Lagos,- Um aspirante a candidato às eleições legislativas previstas para 2027 na Nigéria, identificado como Mahmud Sadis Buba, retirou a sua candidatura após o surgimento de dúvidas sobre a sua verdadeira idade.

O caso ganhou projeção nacional depois de o candidato ter apresentado documentação em que afirmava ter 30 anos de idade, requisito que o tornaria elegível para concorrer a um assento na Câmara dos Representantes, onde a idade mínima legal é de 25 anos, segundo a legislação eleitoral nigeriana.
Contudo, uma verificação posterior realizada no âmbito do processo de validação de candidatos, e amplificada por investigações mediáticas e publicações nas redes sociais, indicou uma discrepância significativa nos registos apresentados.
As informações apuradas sugerem que o candidato poderá, na realidade, ter cerca de 15 anos de idade, o que o colocaria fora de qualquer possibilidade legal de participação no escrutínio.
Investigação e retirada da candidatura
A inconsistência nos dados pessoais terá sido inicialmente identificada durante fases internas de triagem ligadas ao processo de candidatura partidária, antes de ser amplamente divulgada por meios de comunicação locais e plataformas digitais.Perante a controvérsia crescente e a pressão da opinião pública, Mahmud Sadis Buba acabou por retirar voluntariamente a sua candidatura, encerrando assim a sua participação no processo eleitoral em curso para 2027.
Enquadramento legal
A Constituição da Nigéria estabelece critérios claros de elegibilidade para cargos legislativos.
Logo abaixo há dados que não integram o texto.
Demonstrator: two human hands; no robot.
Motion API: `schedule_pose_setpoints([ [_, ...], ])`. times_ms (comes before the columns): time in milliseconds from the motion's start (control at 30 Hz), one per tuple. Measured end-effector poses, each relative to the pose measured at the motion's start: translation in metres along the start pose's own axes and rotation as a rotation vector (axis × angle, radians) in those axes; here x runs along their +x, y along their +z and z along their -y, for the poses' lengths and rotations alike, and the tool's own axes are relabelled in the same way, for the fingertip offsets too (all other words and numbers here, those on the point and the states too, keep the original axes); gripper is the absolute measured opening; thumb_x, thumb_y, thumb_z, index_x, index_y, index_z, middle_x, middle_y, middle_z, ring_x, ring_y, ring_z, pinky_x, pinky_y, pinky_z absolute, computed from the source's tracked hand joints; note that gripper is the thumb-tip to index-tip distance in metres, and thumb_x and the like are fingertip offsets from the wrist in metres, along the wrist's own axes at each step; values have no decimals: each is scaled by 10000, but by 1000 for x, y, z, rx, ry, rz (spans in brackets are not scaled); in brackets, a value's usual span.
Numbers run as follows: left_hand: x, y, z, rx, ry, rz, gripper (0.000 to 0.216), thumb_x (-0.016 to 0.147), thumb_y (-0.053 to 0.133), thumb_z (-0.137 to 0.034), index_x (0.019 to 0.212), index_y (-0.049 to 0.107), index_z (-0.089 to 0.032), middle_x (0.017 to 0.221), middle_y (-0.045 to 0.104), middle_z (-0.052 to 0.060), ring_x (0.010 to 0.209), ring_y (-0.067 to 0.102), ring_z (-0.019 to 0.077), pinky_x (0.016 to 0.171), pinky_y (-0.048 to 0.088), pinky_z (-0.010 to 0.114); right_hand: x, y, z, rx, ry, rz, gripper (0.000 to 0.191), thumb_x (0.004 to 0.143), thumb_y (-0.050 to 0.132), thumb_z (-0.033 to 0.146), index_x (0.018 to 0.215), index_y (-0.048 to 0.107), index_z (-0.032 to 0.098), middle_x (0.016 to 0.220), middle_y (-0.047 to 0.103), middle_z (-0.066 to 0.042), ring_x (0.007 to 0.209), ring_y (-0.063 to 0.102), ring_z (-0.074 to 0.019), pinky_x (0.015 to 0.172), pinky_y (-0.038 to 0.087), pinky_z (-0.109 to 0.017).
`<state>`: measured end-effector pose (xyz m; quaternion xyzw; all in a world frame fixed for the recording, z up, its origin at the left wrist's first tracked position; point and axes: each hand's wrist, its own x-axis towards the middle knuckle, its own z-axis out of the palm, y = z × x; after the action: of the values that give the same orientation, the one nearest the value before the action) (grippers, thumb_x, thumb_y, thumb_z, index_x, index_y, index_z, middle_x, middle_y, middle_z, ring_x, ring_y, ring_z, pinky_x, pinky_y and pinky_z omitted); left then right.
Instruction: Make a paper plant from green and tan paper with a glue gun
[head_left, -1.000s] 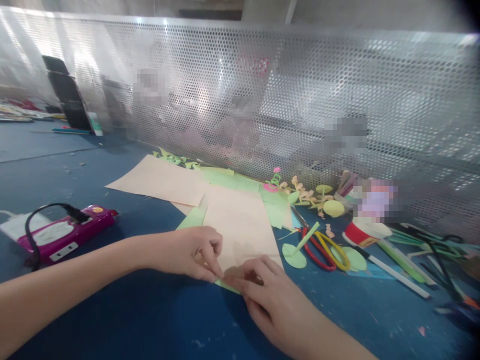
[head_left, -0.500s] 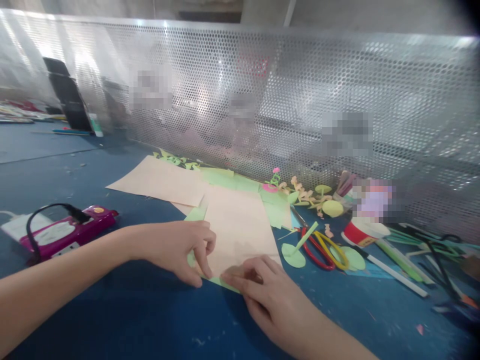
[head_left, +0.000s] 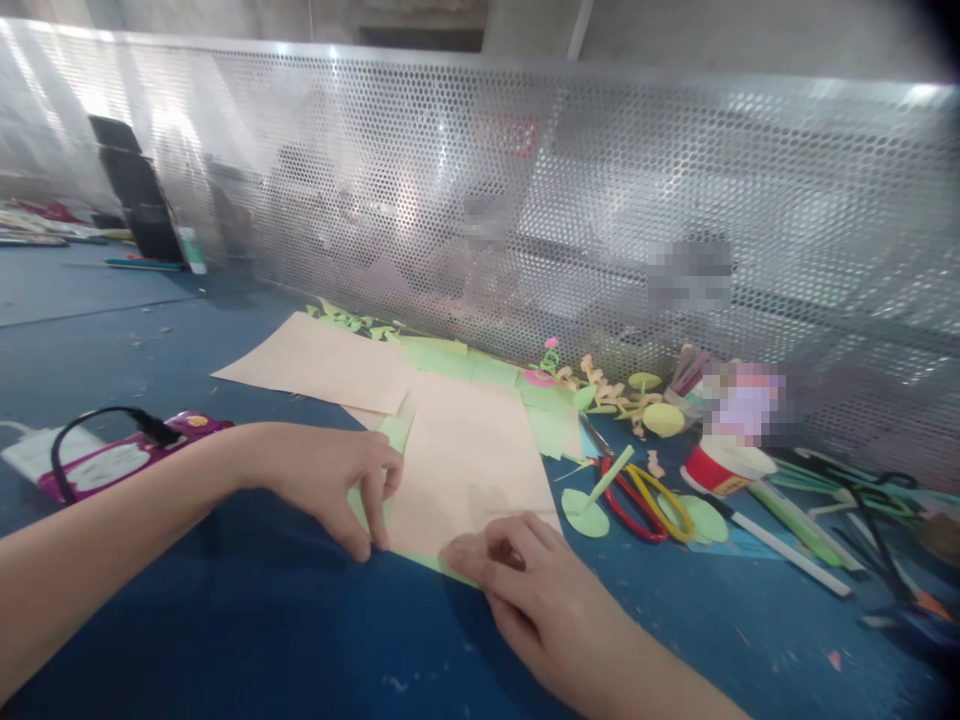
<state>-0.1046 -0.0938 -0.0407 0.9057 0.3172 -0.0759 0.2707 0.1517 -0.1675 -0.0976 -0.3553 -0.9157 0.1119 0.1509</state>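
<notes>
A peach sheet of paper (head_left: 472,450) lies on the blue table over green paper, whose strip (head_left: 427,563) shows along the near edge. My left hand (head_left: 330,485) is at the near left corner, its thumb and index finger close together on the papers' edge. My right hand (head_left: 532,580) pinches the near edge farther right, fingertips pressed together on the papers. Between the two hands the green strip lies exposed. Another peach sheet (head_left: 322,360) spreads out at the upper left.
Right of the paper lie scissors (head_left: 634,515) with red and yellow handles, green paper cutouts (head_left: 585,512), a white pen (head_left: 791,555) and a red-and-white paper cup (head_left: 724,465). A magenta power strip (head_left: 112,465) sits left. A perforated metal screen (head_left: 420,190) stands behind.
My left hand has slid left along the near edge to the corner, away from my right hand, uncovering more of the green strip. My right hand has stayed nearly still.
</notes>
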Motion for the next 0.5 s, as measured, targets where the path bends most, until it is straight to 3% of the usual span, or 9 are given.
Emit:
schedule_pose_setpoints([
  [300,1,2,-1,-27,-37,-26,228,667,628,-450,814,719,-302,841,541,21,779,502,155,729,350,234,-8,-9,-11,-96,-112,36,380,790,445,110,1142,506,241,1026,551,-65,977,478,-182,848,409,-351],
  [500,0,2,0,-15,-61,-4,221,690,608,-454,835,711,-322,852,562,15,801,522,155,731,357,232,-12,-20,-22,-190,-137,53,253,761,454,103,965,583,181,902,580,-59,909,492,-179,830,386,-345],
])
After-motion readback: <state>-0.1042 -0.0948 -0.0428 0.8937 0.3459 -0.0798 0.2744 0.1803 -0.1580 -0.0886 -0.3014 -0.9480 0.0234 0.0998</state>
Para a Câmara dos Representantes, os principais requisitos incluem :
• Idade mínima de 25 anos
• Cidadania nigeriana por Nascimento
• filiação em partido político reconhecido
O incumprimento de qualquer um destes requisitos implica a exclusão automática do processo eleitoral.
Repercussões e debate público
O episódio gerou debate na esfera pública nigeriana sobre a fiabilidade dos mecanismos de verificação de identidade e idade dos candidatos, bem como sobre a robustez dos sistemas de registo civil e eleitoral.
Analistas políticos locais consideram que o caso, embora pontual, expõe fragilidades estruturais em processos de validação de candidatos, sobretudo em contextos onde os registos oficiais podem apresentar inconsistências ou lacunas administrativas.O debate estende-se igualmente à responsabilidade dos partidos políticos na verificação prévia dos seus próprios candidatos antes da submissão oficial às autoridades eleitorais.
Contexto eleitoral
A Nigéria prepara-se para as eleições gerais de 2027, nas quais serão eleitos o presidente, senadores e membros da Câmara dos Representantes.
O processo eleitoral ocorre num ambiente de elevada atenção política, com movimentações estratégicas entre partidos e crescente escrutínio público sobre a integridade dos candidatos.
Síntese
O caso de Mahmud Sadis Buba torna-se um exemplo ilustrativo dos desafios enfrentados por sistemas eleitorais em países onde a validação de identidade ainda depende de estruturas administrativas com fragilidades documentais.
Mais do que um episódio isolado, o caso reabre o debate sobre transparência, rigor institucional e credibilidade dos processos democráticos.